WHAT TO PRODUCE: Set down exactly the lines in the records below that run from the line with "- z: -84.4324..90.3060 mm" to the line with "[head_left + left", inclusive, and nothing more.

────────────────────

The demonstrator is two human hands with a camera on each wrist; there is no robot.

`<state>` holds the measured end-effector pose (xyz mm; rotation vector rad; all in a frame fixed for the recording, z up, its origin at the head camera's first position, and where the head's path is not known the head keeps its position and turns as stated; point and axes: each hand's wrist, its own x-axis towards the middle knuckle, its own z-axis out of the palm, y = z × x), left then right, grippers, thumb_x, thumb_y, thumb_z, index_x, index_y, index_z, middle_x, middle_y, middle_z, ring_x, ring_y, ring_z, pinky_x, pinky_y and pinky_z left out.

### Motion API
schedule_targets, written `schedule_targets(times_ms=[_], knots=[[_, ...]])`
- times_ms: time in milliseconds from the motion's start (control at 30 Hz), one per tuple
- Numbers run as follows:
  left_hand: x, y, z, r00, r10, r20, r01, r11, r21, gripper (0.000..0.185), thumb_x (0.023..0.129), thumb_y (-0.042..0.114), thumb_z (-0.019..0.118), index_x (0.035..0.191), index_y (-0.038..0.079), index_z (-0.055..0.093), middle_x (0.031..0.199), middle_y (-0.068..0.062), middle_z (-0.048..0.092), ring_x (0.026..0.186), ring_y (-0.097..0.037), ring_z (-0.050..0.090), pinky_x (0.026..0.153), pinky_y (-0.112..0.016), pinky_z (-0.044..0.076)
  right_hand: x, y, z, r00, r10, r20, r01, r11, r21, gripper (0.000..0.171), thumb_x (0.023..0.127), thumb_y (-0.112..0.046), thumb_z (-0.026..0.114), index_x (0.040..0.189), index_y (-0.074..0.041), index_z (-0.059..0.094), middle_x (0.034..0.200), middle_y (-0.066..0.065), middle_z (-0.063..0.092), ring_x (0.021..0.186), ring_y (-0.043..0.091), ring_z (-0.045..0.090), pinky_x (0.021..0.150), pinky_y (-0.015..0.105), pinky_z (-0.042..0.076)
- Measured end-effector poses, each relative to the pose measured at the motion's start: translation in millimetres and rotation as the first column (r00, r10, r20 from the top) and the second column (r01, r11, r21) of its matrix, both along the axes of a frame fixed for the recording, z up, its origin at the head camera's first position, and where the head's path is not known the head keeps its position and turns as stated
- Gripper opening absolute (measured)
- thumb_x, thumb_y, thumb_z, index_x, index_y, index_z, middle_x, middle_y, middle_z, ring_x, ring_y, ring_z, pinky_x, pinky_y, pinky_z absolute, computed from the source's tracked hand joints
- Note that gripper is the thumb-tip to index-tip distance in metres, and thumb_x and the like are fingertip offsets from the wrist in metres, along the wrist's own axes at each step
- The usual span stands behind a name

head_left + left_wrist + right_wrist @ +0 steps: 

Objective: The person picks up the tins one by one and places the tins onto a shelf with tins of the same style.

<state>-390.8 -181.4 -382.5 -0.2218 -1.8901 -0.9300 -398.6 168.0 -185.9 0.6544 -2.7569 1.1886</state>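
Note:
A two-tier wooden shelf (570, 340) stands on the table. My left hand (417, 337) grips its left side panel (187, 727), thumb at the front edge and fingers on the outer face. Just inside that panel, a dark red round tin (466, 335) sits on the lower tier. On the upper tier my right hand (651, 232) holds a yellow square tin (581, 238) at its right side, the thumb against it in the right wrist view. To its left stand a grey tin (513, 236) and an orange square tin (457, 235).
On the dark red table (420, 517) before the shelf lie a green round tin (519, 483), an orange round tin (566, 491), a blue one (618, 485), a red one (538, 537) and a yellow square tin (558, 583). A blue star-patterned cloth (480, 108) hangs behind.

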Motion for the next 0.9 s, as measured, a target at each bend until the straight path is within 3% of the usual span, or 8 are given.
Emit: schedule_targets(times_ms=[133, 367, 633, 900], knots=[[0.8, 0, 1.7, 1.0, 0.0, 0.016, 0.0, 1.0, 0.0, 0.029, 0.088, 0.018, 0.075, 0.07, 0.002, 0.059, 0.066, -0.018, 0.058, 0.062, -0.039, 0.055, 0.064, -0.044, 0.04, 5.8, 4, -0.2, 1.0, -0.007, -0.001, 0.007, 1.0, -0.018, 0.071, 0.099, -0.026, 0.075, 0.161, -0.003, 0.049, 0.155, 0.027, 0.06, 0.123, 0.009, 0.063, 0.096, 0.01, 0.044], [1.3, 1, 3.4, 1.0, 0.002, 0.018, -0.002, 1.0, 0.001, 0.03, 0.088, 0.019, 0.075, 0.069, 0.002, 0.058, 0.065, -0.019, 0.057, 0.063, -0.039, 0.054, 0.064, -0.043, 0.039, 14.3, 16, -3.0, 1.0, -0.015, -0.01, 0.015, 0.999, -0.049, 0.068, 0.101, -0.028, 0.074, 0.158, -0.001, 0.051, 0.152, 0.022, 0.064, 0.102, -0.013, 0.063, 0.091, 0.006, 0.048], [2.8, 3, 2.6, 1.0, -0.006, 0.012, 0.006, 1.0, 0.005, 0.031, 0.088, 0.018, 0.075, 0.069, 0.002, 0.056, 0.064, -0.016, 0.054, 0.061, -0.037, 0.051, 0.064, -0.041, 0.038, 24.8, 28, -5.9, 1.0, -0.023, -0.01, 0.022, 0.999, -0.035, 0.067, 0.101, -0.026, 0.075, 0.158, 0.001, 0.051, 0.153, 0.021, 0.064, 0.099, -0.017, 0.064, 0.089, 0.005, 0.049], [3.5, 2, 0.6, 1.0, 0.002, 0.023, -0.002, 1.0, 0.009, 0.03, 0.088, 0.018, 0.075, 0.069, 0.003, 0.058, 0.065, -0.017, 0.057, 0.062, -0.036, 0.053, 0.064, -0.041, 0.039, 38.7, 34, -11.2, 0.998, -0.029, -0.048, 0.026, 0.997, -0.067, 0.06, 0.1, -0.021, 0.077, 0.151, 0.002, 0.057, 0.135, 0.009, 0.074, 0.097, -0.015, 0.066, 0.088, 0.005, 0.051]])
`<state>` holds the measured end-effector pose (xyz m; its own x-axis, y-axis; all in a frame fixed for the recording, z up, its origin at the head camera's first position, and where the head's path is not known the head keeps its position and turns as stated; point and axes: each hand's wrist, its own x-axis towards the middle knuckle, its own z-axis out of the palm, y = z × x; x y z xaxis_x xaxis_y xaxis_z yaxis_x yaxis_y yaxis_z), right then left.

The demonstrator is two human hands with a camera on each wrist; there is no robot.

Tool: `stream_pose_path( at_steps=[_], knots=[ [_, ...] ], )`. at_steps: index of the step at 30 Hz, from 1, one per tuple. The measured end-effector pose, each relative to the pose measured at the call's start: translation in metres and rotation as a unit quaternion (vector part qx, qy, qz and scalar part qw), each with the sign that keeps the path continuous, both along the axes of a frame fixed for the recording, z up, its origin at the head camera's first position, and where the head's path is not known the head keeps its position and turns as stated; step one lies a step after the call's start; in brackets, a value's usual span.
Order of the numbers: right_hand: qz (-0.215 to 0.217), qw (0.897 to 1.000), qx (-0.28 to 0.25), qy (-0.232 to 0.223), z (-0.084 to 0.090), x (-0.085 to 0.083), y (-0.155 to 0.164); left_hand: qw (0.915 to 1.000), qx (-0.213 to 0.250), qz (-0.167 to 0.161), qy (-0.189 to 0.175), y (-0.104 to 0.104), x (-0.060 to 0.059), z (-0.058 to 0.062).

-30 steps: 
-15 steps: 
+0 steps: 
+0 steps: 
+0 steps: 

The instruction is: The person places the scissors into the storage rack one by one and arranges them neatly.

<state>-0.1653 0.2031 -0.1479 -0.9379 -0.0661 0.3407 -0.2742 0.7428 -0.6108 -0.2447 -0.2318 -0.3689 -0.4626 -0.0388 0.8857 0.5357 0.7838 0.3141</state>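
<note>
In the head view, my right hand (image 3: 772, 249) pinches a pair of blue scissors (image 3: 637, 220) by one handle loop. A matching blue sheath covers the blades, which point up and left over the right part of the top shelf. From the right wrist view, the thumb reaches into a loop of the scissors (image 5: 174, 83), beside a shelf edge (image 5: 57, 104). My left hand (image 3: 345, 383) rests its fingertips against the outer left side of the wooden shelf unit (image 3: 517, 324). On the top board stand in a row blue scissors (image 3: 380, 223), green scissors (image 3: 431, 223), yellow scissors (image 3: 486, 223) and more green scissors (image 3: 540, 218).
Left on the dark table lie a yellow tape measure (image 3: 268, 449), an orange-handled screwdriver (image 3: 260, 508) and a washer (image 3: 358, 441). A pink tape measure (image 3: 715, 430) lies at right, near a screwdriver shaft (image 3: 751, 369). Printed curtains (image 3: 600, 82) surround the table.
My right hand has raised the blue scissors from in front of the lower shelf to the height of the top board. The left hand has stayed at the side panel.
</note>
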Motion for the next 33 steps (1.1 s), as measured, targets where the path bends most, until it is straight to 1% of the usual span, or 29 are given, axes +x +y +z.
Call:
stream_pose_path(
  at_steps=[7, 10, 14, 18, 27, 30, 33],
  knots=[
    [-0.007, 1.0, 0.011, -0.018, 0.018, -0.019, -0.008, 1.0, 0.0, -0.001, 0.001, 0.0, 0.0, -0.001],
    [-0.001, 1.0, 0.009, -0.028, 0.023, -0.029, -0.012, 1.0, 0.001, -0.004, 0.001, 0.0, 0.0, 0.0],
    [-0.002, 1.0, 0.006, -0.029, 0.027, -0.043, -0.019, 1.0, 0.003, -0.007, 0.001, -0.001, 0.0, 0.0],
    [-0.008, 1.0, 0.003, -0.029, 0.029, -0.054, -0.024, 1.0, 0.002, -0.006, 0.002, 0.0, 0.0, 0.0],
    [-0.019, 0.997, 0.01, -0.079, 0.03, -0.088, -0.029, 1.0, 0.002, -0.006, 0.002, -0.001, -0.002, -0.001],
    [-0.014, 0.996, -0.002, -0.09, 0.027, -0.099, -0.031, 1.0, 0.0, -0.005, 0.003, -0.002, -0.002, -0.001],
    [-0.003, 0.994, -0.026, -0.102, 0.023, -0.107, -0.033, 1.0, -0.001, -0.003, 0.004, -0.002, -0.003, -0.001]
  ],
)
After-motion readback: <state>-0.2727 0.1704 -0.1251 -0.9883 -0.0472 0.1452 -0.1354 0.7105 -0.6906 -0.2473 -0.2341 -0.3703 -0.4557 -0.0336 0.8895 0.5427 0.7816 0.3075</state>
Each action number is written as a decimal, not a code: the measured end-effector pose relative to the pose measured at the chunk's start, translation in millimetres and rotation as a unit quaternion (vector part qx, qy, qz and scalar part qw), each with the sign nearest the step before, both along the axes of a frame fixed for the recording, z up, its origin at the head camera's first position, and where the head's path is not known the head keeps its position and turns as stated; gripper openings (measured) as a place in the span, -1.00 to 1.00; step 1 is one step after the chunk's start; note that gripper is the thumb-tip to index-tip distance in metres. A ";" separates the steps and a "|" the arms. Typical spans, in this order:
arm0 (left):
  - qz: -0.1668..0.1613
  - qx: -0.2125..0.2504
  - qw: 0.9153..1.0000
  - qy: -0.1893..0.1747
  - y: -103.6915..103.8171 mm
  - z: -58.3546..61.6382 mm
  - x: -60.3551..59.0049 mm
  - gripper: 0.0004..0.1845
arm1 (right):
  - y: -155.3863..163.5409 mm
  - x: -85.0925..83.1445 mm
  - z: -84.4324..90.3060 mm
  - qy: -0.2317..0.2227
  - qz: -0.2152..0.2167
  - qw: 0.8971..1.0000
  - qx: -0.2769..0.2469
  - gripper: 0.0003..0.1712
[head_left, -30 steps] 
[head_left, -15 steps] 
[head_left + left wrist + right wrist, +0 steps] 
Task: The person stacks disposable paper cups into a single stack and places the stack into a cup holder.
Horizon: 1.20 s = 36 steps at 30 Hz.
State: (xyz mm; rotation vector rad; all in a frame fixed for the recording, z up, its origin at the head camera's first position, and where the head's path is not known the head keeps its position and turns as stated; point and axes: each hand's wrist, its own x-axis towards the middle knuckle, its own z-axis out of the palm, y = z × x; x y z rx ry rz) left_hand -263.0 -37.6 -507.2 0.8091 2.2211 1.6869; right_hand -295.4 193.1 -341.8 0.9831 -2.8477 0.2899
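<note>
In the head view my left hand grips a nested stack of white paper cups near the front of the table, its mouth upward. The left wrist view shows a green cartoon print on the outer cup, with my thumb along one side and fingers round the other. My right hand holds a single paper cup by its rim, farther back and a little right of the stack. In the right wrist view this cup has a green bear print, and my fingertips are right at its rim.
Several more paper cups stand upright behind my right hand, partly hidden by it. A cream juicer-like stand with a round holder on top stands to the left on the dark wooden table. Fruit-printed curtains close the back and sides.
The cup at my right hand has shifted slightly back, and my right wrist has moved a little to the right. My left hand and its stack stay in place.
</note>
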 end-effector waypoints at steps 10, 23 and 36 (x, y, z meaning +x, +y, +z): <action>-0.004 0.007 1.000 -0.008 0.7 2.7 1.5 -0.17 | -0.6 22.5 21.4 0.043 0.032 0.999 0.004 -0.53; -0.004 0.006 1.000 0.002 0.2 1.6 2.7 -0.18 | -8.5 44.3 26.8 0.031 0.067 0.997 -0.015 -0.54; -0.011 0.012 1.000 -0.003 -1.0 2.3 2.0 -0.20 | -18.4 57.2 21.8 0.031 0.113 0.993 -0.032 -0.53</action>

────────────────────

WRITTEN ANSWER:
  - z: -84.4324..90.3060 mm
  - qy: -0.2317..0.2227
  - qz: -0.2152..0.2167
  - qw: 0.8971..1.0000
  - qx: -0.2769..0.2469
  - gripper: 0.0003..0.1712
[head_left, -30 steps] 
[head_left, -15 steps] 
[head_left + left wrist + right wrist, +0 steps] 

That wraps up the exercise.